• GOAL OF THE EXERCISE
Every line of the material is to be transcribed verbatim, with images omitted.

• INPUT DATA
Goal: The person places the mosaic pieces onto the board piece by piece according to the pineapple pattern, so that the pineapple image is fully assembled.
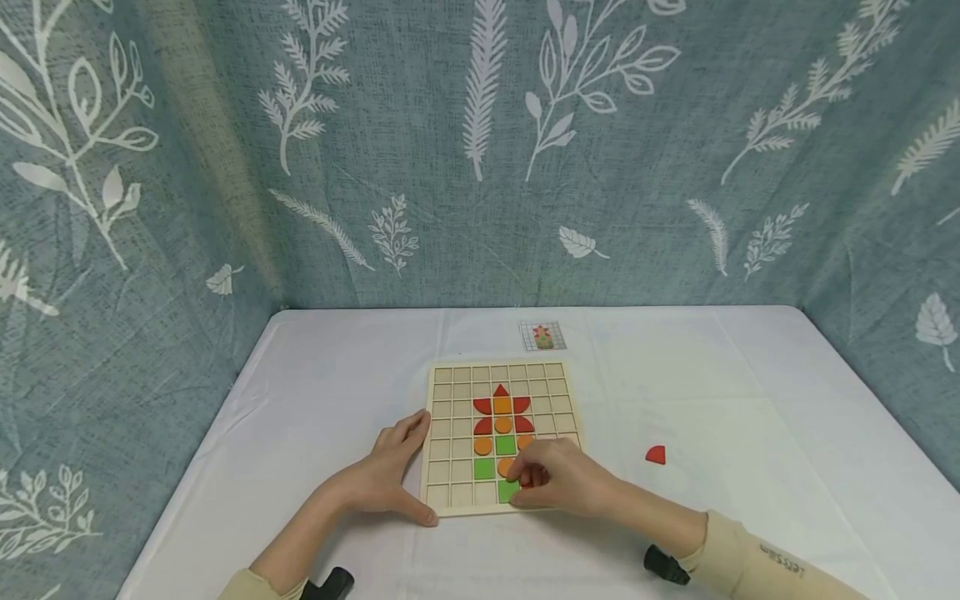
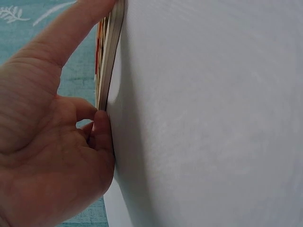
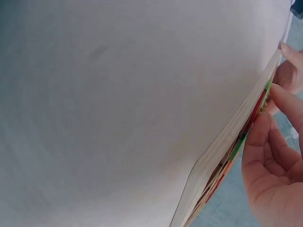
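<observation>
A square wooden grid board lies on the table, carrying a flower-like pattern of coloured tiles. My left hand rests against the board's left edge, thumb at the near corner and fingers farther up. At the near edge, the thumb and forefinger of my right hand pinch a green square tile at its cell. Orange round tiles, green squares, an orange square and red quarter-round tiles fill cells above. A red triangle tops them. My right hand hides some cells and tiles.
One loose red quarter-round tile lies on the white tablecloth right of the board. Behind the board is a small pattern card with a similar printed flower. A leaf-patterned blue-green curtain stands around the back and sides.
</observation>
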Tool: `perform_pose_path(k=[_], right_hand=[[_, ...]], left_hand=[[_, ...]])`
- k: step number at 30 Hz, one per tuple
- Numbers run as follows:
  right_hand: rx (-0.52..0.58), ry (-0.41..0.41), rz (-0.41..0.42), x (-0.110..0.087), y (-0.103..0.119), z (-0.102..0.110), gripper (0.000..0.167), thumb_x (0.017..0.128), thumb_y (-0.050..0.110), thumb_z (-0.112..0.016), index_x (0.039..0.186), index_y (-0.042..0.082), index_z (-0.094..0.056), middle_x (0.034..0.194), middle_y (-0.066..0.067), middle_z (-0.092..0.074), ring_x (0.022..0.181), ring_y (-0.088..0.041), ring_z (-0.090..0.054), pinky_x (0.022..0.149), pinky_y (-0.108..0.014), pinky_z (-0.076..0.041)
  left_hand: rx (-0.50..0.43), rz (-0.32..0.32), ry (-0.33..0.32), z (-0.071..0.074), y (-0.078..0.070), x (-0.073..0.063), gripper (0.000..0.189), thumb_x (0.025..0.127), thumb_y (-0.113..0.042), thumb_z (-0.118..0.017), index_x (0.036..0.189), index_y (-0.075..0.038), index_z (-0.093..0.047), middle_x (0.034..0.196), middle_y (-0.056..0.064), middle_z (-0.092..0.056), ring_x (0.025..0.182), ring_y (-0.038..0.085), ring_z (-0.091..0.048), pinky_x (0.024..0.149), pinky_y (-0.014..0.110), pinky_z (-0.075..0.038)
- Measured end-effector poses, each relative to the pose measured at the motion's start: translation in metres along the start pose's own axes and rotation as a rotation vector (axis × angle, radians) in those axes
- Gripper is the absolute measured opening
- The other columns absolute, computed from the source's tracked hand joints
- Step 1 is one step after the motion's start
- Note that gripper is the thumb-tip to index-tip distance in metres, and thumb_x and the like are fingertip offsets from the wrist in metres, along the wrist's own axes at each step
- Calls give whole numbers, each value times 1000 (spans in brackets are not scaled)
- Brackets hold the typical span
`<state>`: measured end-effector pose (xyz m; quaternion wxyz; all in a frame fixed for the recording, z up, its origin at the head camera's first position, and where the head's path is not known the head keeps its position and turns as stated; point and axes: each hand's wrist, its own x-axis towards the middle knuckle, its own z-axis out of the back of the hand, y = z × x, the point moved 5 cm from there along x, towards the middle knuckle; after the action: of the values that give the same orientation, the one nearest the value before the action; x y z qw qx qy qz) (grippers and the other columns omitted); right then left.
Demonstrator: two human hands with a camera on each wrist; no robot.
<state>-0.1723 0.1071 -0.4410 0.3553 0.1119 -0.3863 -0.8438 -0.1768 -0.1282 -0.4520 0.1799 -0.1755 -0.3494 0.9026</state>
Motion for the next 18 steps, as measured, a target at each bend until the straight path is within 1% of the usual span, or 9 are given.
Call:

• ANSWER BOX
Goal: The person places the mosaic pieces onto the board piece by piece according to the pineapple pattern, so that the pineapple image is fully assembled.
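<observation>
A square wooden grid board lies on the table, carrying a flower-like pattern of coloured tiles. My left hand rests against the board's left edge, thumb at the near corner and fingers farther up. At the near edge, the thumb and forefinger of my right hand pinch a green square tile at its cell. Orange round tiles, green squares, an orange square and red quarter-round tiles fill cells above. A red triangle tops them. My right hand hides some cells and tiles.
One loose red quarter-round tile lies on the white tablecloth right of the board. Behind the board is a small pattern card with a similar printed flower. A leaf-patterned blue-green curtain stands around the back and sides.
</observation>
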Tool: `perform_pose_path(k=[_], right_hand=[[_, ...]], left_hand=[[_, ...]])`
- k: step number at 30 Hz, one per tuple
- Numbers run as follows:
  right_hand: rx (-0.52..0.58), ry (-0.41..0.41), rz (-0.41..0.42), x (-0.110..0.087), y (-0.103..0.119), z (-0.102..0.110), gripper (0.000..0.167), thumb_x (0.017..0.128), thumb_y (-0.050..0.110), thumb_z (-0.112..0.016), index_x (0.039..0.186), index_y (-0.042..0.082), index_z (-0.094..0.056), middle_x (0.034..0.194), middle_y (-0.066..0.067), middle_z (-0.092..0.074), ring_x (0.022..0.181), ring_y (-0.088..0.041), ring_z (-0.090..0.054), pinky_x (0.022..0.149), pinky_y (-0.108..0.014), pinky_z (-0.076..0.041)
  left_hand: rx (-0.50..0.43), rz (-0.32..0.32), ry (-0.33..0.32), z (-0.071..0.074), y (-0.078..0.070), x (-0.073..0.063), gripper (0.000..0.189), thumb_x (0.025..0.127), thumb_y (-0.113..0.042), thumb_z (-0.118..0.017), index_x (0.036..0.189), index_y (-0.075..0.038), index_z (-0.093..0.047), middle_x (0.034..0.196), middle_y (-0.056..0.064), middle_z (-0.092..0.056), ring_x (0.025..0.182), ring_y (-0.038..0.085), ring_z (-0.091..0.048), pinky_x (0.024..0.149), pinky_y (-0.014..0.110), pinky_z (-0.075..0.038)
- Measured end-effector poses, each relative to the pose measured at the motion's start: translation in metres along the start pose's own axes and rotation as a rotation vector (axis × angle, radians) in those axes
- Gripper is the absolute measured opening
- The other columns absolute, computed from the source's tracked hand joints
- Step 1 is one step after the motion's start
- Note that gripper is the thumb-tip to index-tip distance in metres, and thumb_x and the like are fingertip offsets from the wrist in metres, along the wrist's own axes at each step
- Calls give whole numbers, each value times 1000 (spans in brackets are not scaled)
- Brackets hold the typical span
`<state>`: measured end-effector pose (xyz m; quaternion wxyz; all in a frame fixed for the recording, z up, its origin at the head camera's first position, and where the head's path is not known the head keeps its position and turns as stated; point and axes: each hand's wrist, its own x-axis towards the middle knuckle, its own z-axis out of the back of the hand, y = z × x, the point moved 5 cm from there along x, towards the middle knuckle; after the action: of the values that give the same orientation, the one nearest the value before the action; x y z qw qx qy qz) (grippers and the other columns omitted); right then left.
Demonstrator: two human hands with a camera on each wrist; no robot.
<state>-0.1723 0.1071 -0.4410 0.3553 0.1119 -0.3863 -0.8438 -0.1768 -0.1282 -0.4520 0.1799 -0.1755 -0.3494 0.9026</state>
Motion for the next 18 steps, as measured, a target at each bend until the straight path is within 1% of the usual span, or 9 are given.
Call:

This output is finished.